The topic today is how to compensate a salesperson for your property management company. If we have a chance, we’ll talk about when you should hire that salesperson and shed some light on how to find and interview and retain the best salespeople for your property management shop. Our guest is Duke Dodson who runs Dodson Property Management. He has one of the fastest growing property management companies in the U.S., and he’s uniquely positioned to talk about this.
Q: Thanks for joining us, Duke. Tell us a little about your company and your story. When did you first decide to hire a salesperson? How far along were you in your growth trajectory?
A: I started my property management company in 2007. It was just me, so I was the business development person and the salesperson. When I got to the point that we had 300 units under management, I hired the first salesperson.
Q: Do you mind if I stop you and ask how long it took to get to 300?
A: It took about three years. I decided to hire someone because I was a good salesperson but not a great one, and I was doing business development and sales 10 to 20 percent of the time during the day. I knew if I could find someone to do it better than me full-time, I would grow. I was averaging 100 units a year when it was just me, and then when I brought in a salesperson, that growth went to 300-plus units a year.

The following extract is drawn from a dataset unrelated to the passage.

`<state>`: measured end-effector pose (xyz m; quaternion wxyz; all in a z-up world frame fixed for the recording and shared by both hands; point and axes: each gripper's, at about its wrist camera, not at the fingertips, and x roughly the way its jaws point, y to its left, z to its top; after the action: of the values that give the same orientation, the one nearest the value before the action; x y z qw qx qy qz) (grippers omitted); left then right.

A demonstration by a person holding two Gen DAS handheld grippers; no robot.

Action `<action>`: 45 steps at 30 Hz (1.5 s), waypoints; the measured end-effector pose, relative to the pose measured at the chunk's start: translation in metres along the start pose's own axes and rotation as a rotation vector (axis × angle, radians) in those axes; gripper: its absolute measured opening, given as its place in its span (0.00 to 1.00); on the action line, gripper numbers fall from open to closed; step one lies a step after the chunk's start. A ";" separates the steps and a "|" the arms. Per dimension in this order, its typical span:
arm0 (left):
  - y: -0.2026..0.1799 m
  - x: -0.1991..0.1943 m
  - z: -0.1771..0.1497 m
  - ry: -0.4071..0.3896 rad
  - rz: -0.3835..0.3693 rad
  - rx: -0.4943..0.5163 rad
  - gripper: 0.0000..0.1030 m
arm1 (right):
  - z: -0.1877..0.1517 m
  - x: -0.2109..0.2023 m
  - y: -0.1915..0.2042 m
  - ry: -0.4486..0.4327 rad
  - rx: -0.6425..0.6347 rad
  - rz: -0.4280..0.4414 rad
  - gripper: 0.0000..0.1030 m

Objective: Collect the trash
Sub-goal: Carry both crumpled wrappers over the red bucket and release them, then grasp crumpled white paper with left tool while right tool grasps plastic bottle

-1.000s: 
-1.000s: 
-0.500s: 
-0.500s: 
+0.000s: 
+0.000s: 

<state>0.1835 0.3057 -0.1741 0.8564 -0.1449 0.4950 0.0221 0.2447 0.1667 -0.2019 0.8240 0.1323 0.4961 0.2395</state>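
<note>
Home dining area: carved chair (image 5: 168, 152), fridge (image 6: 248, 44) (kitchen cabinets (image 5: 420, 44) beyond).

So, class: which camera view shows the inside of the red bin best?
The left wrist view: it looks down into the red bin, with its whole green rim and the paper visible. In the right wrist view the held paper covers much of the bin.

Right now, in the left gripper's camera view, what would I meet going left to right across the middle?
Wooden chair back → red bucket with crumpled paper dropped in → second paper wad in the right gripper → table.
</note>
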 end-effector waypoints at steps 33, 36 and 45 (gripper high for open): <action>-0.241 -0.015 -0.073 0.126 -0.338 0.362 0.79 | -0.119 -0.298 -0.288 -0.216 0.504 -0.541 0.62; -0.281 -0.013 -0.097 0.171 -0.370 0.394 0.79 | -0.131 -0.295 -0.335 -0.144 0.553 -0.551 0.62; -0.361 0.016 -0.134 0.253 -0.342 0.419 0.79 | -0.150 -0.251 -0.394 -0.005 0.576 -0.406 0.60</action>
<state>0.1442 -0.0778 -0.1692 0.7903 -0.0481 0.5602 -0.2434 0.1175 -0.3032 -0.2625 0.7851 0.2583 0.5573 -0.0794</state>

Q: There is something to be said about setting up systems to be able to accept this kind of growth. For most property managers, growing by 10 properties a month is a good goal. So 300 a year is a great launching pad. I don’t know of any information in NARPM or the general property management industry that talks about sales compensation. So how did you come up with a strategy?
A: There was no roadmap early on, so I had to make it up. I looked at the type of person I wanted in the role and then I had to figure out the compensation model that person would be comfortable with. It’s rare to find someone with property management experience and sales experience. So unless you’re going to poach this person from another company, it’s going to be difficult for a property manager to find a salesperson with experience in single family management. I looked at other salespeople I might want to attract. Pharmaceutical and medical sales seemed the way to go because these are high energy, results-driven professionals. So I looked at those models. Some had a small salary plus commission and others worked solely on commission. I liked those models. So with our first salesperson, I provided a straight commission and no salary. I built it so that if he did well in the first year, then his compensation would increase in the second, third and fourth years, so it would be hard to walk away. He could earn a great income if he performed.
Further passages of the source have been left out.